The Fine Gael and Labour programme for Government acknowledges that the rights of women and men to equality of treatment and their right to participate fully in society must be upheld. It is not simply not good enough for Fine Gael and Labour to make this commitment and then to retreat from it when asked to implement it. Every time this matter is raised with the Minister for Public Expenditure and Reform, he tells me his primary objective in life is to reduce the deficit and return the public finances back to a sustainable footing. I do not understand this response because equitable budgets are the only path to a sustainable recovery. Deepening inequality costs society dearly in social and hard economic terms.

The Minister also tells me that Cabinet procedures require that proposals from Ministers indicate clearly whether there is any impact of the proposal on, among other things, gender equality, persons experiencing or at risk of poverty or social exclusion and people with disabilities. He could have fooled me and could have fooled the people who saw their respite care grant cut or the children who attend DEIS schools who saw the Government attempt to undermine that system. In any event, when I ask for these data I am told the information cannot be released owing to Cabinet confidentiality. I simply do not accept that data such as these should be shrouded in a veil of secrecy.

I believe that if that data is in the possession of Government it should be made publicly available. Recently, the ESRI and NESC reports detailed clearly the impact of the economic crisis on young people and families. In particular, the ESRI asked how policy could best address the disproportionate impact the crisis has had on Ireland's young. The NESC report highlights how five austerity budgets have impacted hardest on families with children. It states that some 22% of all households are now without any work, that one quarter of all children are living in jobless households and that youth unemployment is soaring at 50% in Limerick, 49% in Donegal and 47% in Wexford. I could go on.

The Government's failure to embrace the concept of equality budgeting is nothing short of reckless in the face of these statistics. The equality auditing and impact assessments would provide information on how different sections of society are impacted by economic and social policy measures. Under the Government's current budgetary process it simply cannot achieve the best equality outcomes for society, especially for those hardest hit by disadvantage and unemployment. We know that the crisis is hitting low-income families, women, the youth and those with disabilities hardest. The Department of Finance and the Department of Public Expenditure and Reform continue to consider fiscal planning from the bottom line up. By doing so, the Government is deliberately and needlessly restricting its own analysis.

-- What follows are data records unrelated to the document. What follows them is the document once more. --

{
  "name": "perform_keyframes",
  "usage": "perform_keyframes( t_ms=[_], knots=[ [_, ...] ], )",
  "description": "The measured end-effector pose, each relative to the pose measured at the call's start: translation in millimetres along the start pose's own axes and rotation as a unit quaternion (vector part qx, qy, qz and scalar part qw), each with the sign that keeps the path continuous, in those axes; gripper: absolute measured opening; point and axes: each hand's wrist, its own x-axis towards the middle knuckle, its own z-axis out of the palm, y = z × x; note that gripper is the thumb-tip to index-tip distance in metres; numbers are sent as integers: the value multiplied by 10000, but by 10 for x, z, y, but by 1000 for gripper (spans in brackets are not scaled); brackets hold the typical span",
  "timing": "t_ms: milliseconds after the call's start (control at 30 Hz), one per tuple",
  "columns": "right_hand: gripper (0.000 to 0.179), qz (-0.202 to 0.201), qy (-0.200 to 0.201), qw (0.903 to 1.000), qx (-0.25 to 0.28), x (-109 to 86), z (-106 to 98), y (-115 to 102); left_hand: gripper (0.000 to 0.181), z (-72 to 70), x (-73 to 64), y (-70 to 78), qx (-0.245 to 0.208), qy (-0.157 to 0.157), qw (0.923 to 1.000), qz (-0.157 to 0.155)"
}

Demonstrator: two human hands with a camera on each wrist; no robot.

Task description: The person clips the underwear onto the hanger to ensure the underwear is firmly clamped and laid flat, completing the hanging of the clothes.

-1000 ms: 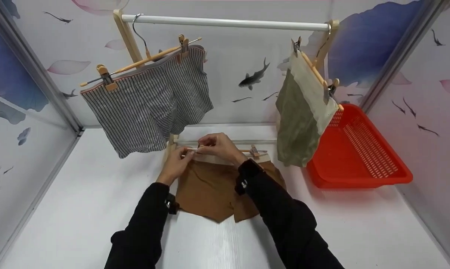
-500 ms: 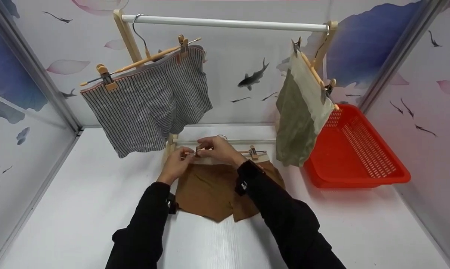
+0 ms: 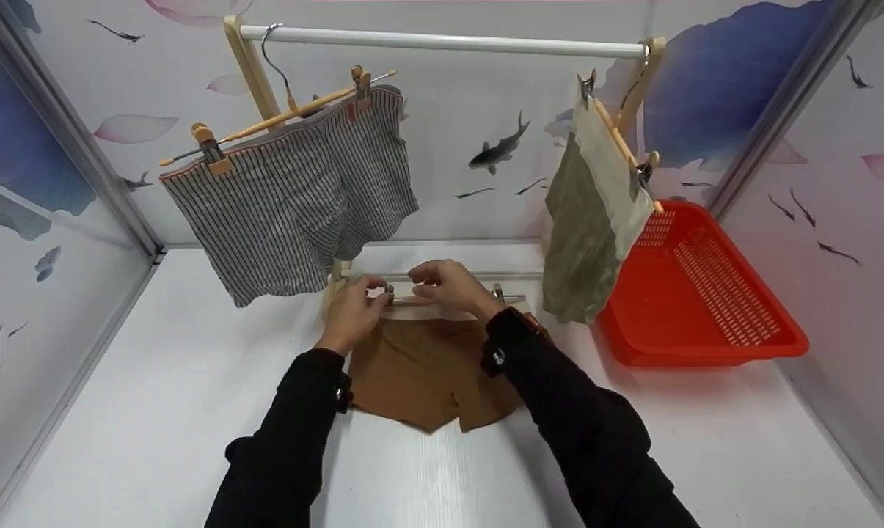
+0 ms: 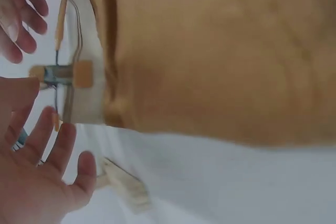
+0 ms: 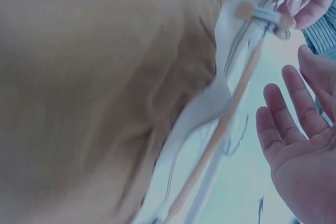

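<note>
Brown shorts [image 3: 412, 367] with a pale waistband lie flat, their waist turned away from me. Along the waistband runs a clip hanger [image 5: 226, 119]; the pad of its left clip [image 4: 83, 74] sits over the band. My left hand [image 3: 351, 314] is at that clip, thumb and a finger pinching its outer end while the remaining fingers spread loosely. My right hand [image 3: 453, 287] hovers just right of it above the hanger bar, holding nothing. Its fingers [image 5: 286, 129] are relaxed and apart. The right clip [image 3: 498, 292] is partly hidden by my right wrist.
Overhead, a white rail [image 3: 442, 42] bears striped shorts [image 3: 302, 198] on the left and a green-and-cream garment [image 3: 588, 227] on the right, both on clip hangers. A red basket [image 3: 706, 330] stands at the right on the white table [image 3: 192, 381].
My right hand has come off the left clip and moved a little right, its fingers loosening. My left hand has shifted from the hanger's end onto the clip.
</note>
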Motion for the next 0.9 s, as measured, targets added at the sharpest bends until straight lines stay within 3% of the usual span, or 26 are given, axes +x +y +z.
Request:
perform_keyframes(
  t_ms=[133,300,467,667,767,900],
  knots=[
    [34,278,280,9989,261,-114,-194,86,23,54,89,197,584,166,9960,655],
    [30,565,648,9961,190,-266,-408,176,21,143,177,454,756,-132,9898,1202],
    [30,1128,887,9896,-138,-446,-539,275,24,305,240,675,836,-694,9860,1263],
    [35,2038,1085,9722,-395,-705,-670,458,31,622,363,901,1027,-1389,9763,1302],
    [39,2417,964,9641,-528,-817,-682,532,34,771,407,953,1182,-1537,9731,1244],
    [41,2640,927,9575,-693,-940,-676,575,36,956,432,987,1383,-1603,9706,1145]
  ],
)
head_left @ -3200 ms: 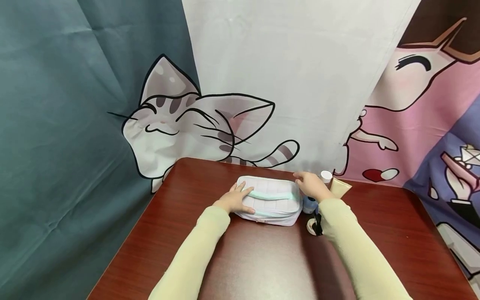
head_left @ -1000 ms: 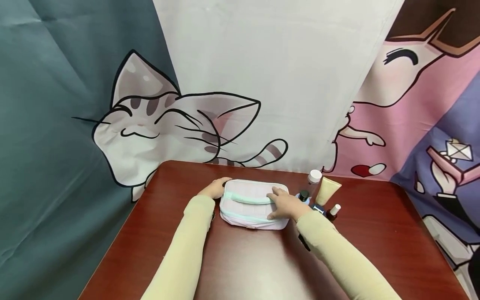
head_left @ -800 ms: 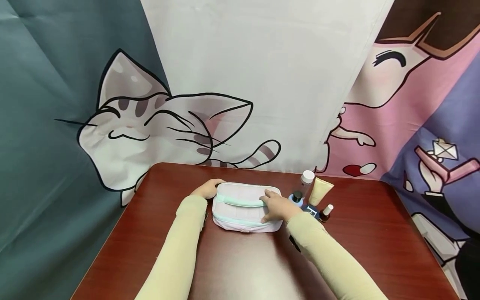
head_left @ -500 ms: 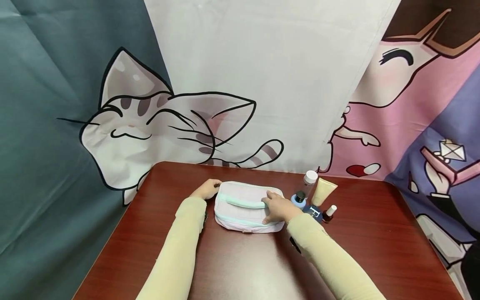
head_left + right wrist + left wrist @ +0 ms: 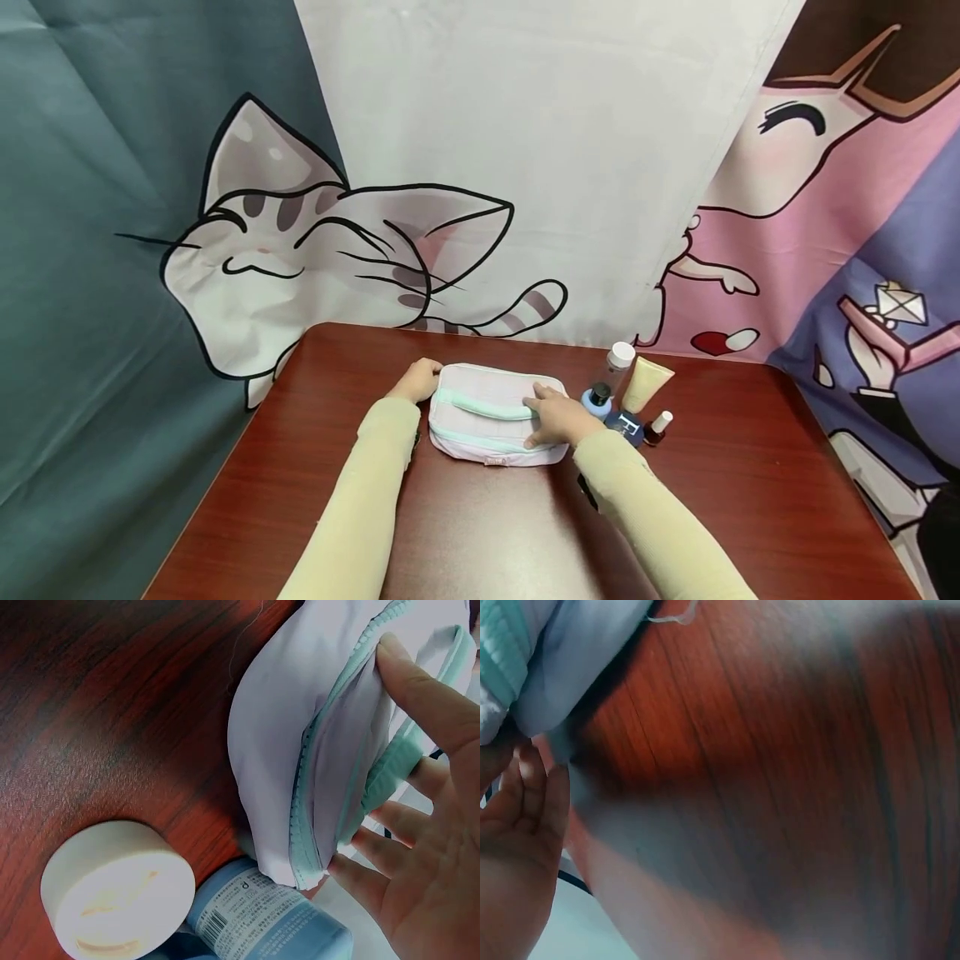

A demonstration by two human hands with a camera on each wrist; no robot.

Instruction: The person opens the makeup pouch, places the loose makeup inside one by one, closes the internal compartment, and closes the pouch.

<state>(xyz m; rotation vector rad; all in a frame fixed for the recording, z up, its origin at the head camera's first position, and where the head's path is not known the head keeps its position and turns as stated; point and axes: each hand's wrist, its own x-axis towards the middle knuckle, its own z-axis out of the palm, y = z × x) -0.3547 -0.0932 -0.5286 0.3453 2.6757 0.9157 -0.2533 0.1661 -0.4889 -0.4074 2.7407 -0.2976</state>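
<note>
A white and pale lilac toiletry bag (image 5: 495,385) with a mint handle (image 5: 491,407) lies on the table. My left hand (image 5: 417,381) is at its back left corner. In the left wrist view, the bent fingers of that hand (image 5: 525,825) meet the thumb under the end of the bag (image 5: 577,664); what they pinch is hidden. My right hand (image 5: 561,417) rests on the right end of the lid, fingers spread. In the right wrist view, its thumb touches the bag's edge by the mint zipper (image 5: 301,825), whose sides are parted there, with fabric showing between.
Right of the bag stand a clear bottle with a white cap (image 5: 620,357), a blue bottle with a black cap (image 5: 597,402), a cream tube (image 5: 647,383), a dark blue container (image 5: 626,427) and a small dark bottle with a white top (image 5: 657,428). A printed curtain (image 5: 480,167) hangs behind.
My left hand has gone from the lid's left end to the back left corner. My right hand has come from the back right corner onto the lid. Little differs over the last half second.
</note>
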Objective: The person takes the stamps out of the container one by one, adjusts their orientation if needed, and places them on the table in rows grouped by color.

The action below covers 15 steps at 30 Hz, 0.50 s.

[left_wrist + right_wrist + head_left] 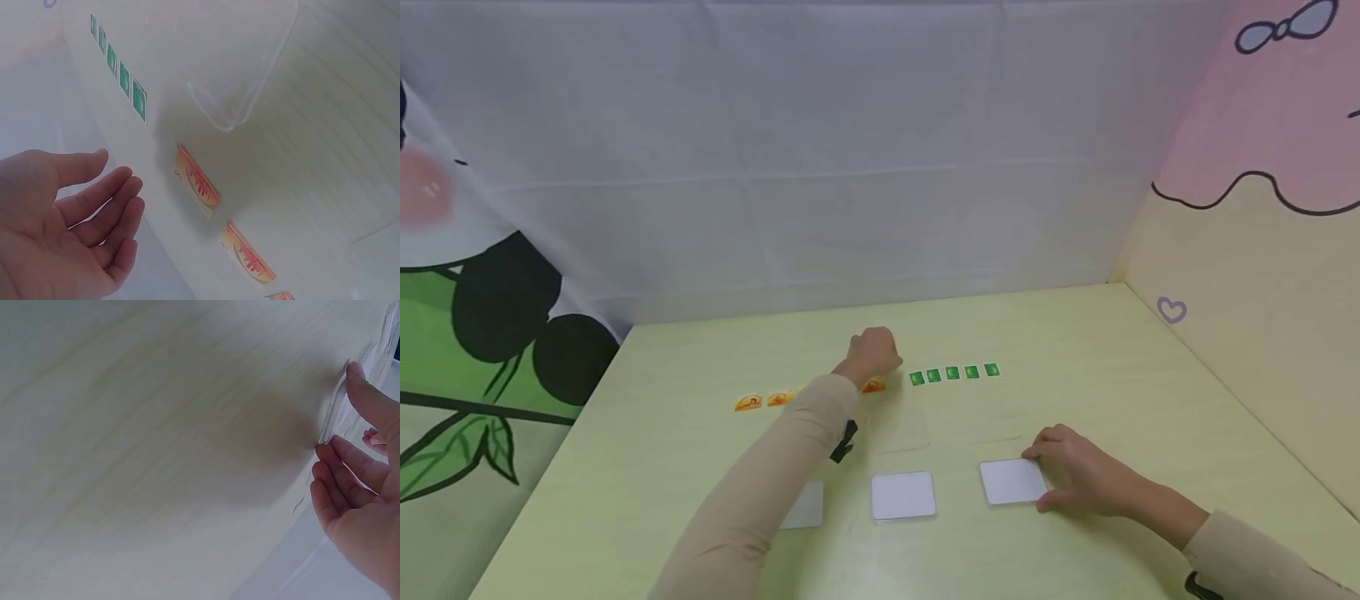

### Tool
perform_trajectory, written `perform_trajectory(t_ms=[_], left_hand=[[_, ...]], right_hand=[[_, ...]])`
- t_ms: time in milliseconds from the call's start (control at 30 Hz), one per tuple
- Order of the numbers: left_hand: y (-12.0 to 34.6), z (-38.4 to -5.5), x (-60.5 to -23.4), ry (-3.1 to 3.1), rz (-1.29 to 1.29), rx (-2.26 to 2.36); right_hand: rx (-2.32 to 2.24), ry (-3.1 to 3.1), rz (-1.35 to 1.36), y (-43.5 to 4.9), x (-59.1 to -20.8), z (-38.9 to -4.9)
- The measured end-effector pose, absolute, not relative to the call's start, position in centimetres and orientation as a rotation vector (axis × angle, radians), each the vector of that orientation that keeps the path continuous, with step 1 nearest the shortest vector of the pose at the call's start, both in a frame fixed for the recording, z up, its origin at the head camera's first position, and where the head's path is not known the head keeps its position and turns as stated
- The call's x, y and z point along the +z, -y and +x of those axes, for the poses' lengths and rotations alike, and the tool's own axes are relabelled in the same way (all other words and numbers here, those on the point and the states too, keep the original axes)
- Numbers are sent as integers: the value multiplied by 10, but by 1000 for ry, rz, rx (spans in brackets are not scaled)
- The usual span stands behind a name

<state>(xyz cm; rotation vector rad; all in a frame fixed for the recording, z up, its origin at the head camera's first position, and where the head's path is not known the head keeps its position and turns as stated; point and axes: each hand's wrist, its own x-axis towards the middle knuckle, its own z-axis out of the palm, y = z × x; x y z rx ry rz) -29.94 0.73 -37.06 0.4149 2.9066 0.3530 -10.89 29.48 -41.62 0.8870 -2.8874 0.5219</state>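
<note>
My left hand (874, 352) hovers over the back of the table, beside a row of orange printed pieces (748, 403). In the left wrist view that hand (81, 219) has loosely bent fingers with nothing between them. A row of small green square pieces (952, 372) lies just to its right. At the front right, my right hand (1086, 475) holds a white rounded card (1013, 482) by its right side, thumb at the near corner and fingers at the far one. The right wrist view shows a clear, thick edge (334, 415) between thumb and fingers.
Two more white cards, a middle one (903, 496) and a left one (806, 506) partly hidden by my left arm, lie in the front row. A clear plastic tray (231, 119) sits behind them. A white cloth (887, 208) hangs behind the table; a printed wall (1247, 275) borders the right.
</note>
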Motion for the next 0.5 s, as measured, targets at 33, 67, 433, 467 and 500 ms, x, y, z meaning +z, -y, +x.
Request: perform_trajectory(t_ms=[33, 67, 433, 467, 500], left_hand=[[-6, -298, -370, -2906, 413, 363], [-4, -297, -369, -2902, 413, 372], [9, -273, -370, -2921, 526, 429], [9, -270, -371, -2921, 536, 431], [9, -267, -371, -2922, 542, 433]], right_hand=[[520, 2891, 886, -295, -416, -109], [515, 2894, 886, -295, -416, -110], [472, 2886, 827, -297, -407, -111], [468, 2888, 815, -297, -407, -111], [466, 2891, 800, -297, -406, -111]])
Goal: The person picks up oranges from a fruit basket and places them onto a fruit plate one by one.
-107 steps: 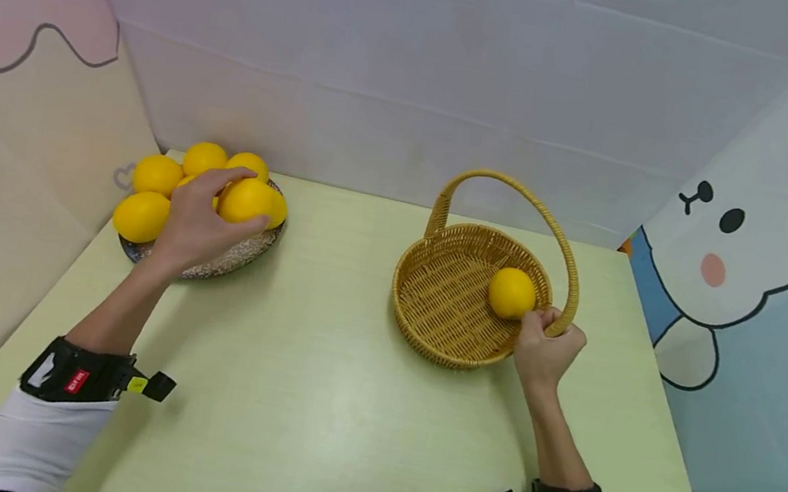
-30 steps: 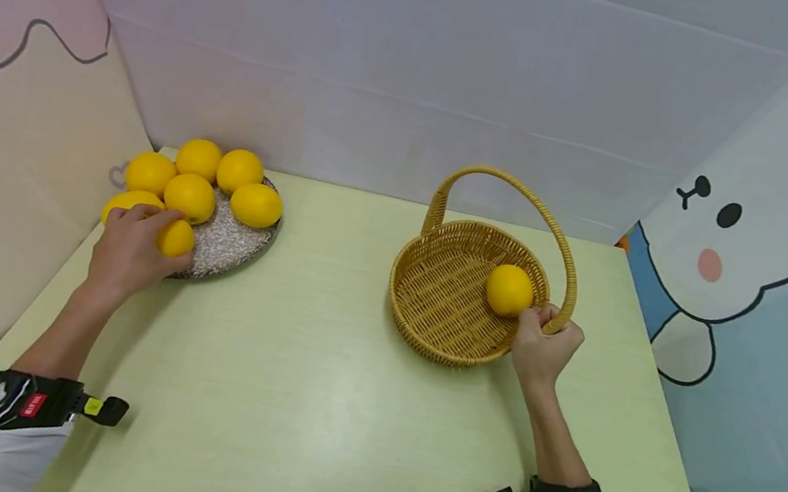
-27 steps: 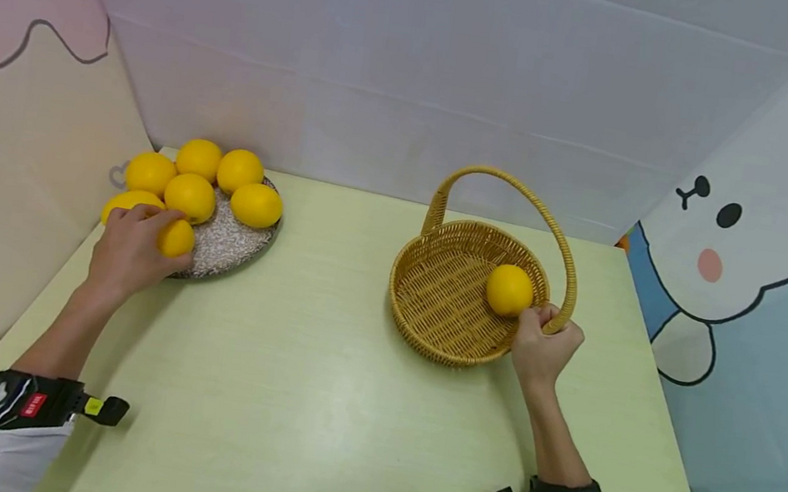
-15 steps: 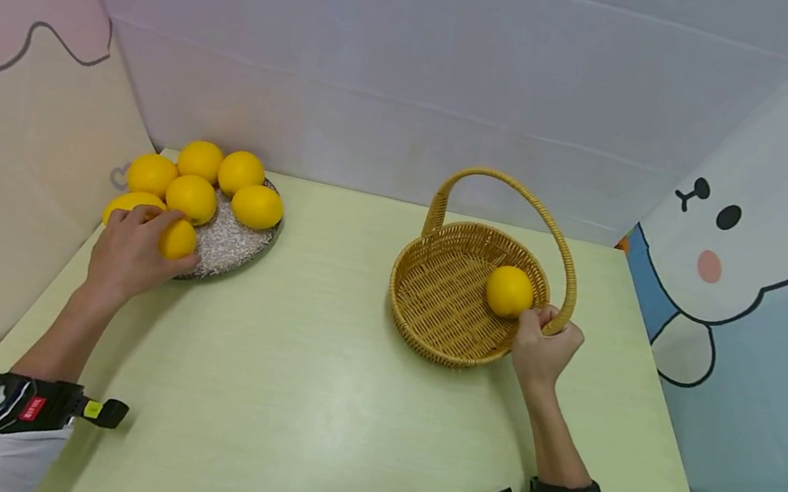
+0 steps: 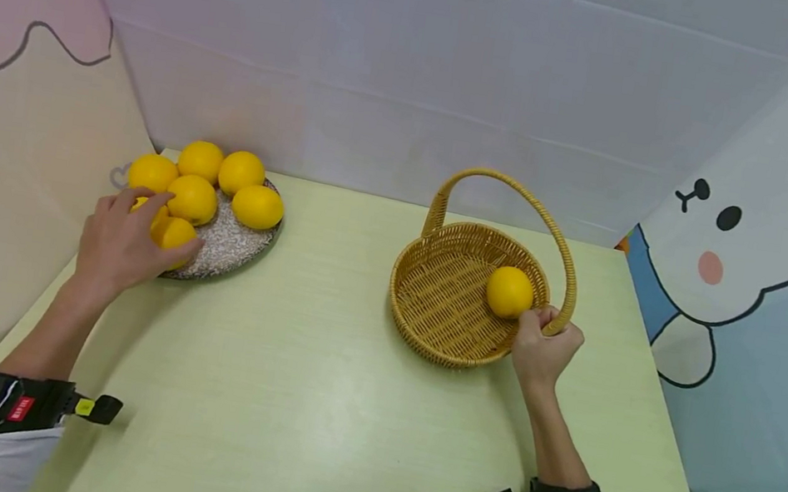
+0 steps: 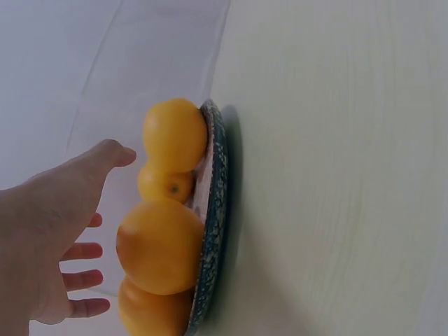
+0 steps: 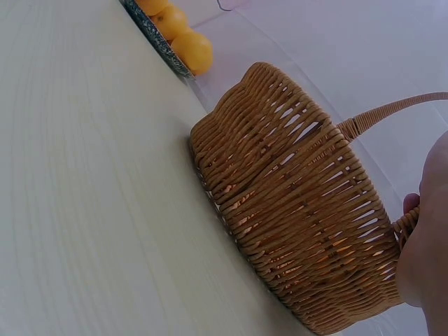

Equality of opportunity is not simply an aspiration; it is a right in a modern society, with all the benefits that brings in good times and bad. Even if one is transfixed and one's world view is limited to the bottom line, equality still makes sense in real economic terms.

The Minister of State, Deputy Lynch, has responsibility for equality issues. I thought that to fulfil her job description she would be campaigning for and agitating for a framework such as that proposed in our legislation. It would be astonishing if a Labour Party Minister of State charged with the delivery of equality were to consider even for one moment voting against this proposal.

We have had rhetoric and the lip service. We are all familiar with the terminology of fairness and protecting the vulnerable. Those terms are a constant chime in the Chamber. Now, we want the reality and the delivery. We want to ensure that families the length and breadth of the State, women, our young, people with disabilities and people from the Traveller community, all of whom are often vulnerable to bad budgetary decisions, have protection in law and on the Statute Book. We invite every Deputy to support this legislation, to allow its passage to Committee Stage and to begin a new chapter in good practice, good governance and in measures that can deliver equality.